WASHINGTON (Reuters) – A U.S. judge on Wednesday upheld the federal government’s rules that allow funding of human embryonic stem cell research, ruling for the Obama administration.
U.S. District Judge Royce Lamberth ruled the U.S. National Institutes of Health (NIH) guidelines on such research do not violate federal law and he dismissed a legal challenge to the funding.
Lamberth a year ago had halted the funding of the research. But he was reversed in a ruling by a U.S. appeals court in April. His latest decision was largely based on the appeals court’s reasoning and conclusions.
Opponents of human embryonic stem cell research, including many religious conservatives, have argued that it is unacceptable because it destroys human embryos.

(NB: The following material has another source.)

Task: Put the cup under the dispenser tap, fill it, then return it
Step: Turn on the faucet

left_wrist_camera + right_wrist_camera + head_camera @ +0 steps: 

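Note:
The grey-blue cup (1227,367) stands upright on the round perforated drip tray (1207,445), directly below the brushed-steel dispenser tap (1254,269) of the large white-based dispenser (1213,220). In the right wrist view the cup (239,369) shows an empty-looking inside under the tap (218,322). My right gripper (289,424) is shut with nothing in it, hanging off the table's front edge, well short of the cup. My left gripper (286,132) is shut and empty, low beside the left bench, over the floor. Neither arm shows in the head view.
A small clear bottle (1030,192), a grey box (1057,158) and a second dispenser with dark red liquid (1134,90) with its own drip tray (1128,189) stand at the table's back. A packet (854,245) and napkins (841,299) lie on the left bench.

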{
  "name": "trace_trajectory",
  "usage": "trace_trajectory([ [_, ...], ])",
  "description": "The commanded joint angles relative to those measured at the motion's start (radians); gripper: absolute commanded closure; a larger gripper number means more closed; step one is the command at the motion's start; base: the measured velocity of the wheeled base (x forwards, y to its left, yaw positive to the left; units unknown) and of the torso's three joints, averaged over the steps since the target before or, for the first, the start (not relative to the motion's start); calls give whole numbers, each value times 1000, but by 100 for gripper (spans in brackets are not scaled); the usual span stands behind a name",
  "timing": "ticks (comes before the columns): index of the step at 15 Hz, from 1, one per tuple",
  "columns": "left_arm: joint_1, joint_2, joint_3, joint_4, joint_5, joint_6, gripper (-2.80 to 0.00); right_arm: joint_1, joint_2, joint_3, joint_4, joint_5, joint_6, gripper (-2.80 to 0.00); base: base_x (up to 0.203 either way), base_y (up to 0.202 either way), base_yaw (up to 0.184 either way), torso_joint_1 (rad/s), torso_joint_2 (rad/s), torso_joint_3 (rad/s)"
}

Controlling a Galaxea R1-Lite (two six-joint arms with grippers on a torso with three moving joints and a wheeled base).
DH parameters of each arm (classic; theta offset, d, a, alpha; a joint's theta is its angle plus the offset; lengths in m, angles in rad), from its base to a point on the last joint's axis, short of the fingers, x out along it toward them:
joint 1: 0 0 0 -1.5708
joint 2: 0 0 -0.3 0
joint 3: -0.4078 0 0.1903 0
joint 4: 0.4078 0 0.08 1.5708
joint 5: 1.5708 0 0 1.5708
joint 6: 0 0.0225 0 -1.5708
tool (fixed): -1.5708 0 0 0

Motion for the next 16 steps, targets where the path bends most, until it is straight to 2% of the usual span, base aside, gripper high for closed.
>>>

Scientists hope to be able to use stem cells to find treatments for spinal cord injuries, cancer, diabetes and diseases such as Alzheimer’s and Parkinson’s.
Shortly after taking office in 2009, President Barack Obama expanded federal funding for research involving human embryonic stem cells in hopes it would lead to cures for diseases.
Lamberth ruled on Wednesday against two researchers, Dr. James Sherley, a biological engineer at Boston Biomedical Research Institute, and Theresa Deisher, of Washington-based AVM Biotechnology, who had sued to block such funding.
The judge rejected their argument that the funding violated federal law. Following the appeals court, he said he must find that the federal government reasonably interpreted federal law to permit the funding.
He also rejected the argument that the government acted arbitrarily and capriciously in coming up with the guidelines.